**DESCRIPTION OF THE TASK**.
Find the line containing "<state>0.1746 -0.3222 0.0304" in the data below and repeat it, along with all later lines, exactly through the last one.

**SUPPLIED DATA**.
════════════════

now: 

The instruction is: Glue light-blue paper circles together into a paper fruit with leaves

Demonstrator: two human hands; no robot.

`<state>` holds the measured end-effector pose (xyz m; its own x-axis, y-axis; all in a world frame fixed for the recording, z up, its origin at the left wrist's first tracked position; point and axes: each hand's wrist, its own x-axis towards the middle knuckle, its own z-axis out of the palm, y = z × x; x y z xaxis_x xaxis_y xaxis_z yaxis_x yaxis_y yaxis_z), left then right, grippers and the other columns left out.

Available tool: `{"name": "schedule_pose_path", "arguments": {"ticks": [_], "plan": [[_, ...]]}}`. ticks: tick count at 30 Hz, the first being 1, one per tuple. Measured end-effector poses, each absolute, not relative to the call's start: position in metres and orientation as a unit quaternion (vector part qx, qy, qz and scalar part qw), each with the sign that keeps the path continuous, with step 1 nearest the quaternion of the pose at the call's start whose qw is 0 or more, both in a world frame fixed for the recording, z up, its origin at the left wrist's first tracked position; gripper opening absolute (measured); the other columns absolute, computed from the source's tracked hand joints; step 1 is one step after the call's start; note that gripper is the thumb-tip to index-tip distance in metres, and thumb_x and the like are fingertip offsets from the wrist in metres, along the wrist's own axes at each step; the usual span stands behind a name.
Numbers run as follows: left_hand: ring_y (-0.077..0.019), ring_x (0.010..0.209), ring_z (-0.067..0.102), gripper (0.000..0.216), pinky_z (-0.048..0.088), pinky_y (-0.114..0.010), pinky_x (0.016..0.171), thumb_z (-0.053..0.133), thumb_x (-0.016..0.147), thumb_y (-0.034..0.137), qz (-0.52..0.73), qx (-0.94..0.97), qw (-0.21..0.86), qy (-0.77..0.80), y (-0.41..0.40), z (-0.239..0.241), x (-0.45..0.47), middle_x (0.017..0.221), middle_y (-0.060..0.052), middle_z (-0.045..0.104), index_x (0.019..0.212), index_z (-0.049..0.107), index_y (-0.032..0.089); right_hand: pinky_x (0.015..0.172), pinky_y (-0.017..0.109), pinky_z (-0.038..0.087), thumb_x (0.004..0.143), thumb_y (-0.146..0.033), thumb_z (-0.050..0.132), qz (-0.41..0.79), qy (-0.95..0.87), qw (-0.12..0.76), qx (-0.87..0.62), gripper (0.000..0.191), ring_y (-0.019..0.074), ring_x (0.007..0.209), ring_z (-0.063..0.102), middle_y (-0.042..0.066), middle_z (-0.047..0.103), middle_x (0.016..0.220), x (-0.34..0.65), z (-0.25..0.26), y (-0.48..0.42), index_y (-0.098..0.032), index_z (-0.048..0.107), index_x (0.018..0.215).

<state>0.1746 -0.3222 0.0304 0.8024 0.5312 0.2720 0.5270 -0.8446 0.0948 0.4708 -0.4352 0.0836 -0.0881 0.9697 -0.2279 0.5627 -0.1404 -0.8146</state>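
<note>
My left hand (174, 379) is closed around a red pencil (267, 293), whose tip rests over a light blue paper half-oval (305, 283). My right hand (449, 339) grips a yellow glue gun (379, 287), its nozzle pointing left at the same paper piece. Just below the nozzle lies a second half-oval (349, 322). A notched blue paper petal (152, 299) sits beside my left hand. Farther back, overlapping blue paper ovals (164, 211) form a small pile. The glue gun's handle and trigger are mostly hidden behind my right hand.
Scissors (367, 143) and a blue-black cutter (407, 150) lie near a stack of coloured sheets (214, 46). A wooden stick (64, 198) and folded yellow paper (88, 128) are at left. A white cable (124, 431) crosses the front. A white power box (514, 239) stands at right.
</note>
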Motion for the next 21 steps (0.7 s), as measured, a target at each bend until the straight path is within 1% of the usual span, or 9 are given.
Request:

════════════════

**COMPLETED EXERCISE**.
<state>0.1746 -0.3222 0.0304 0.8024 0.5312 0.2720 0.5270 -0.8446 0.0948 0.4708 -0.4352 0.0836 -0.0881 0.9697 -0.2279 0.5627 -0.1404 -0.8146</state>
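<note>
My left hand (174, 379) is closed around a red pencil (267, 293), whose tip rests over a light blue paper half-oval (305, 283). My right hand (449, 339) grips a yellow glue gun (379, 287), its nozzle pointing left at the same paper piece. Just below the nozzle lies a second half-oval (349, 322). A notched blue paper petal (152, 299) sits beside my left hand. Farther back, overlapping blue paper ovals (164, 211) form a small pile. The glue gun's handle and trigger are mostly hidden behind my right hand.
Scissors (367, 143) and a blue-black cutter (407, 150) lie near a stack of coloured sheets (214, 46). A wooden stick (64, 198) and folded yellow paper (88, 128) are at left. A white cable (124, 431) crosses the front. A white power box (514, 239) stands at right.
</note>
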Motion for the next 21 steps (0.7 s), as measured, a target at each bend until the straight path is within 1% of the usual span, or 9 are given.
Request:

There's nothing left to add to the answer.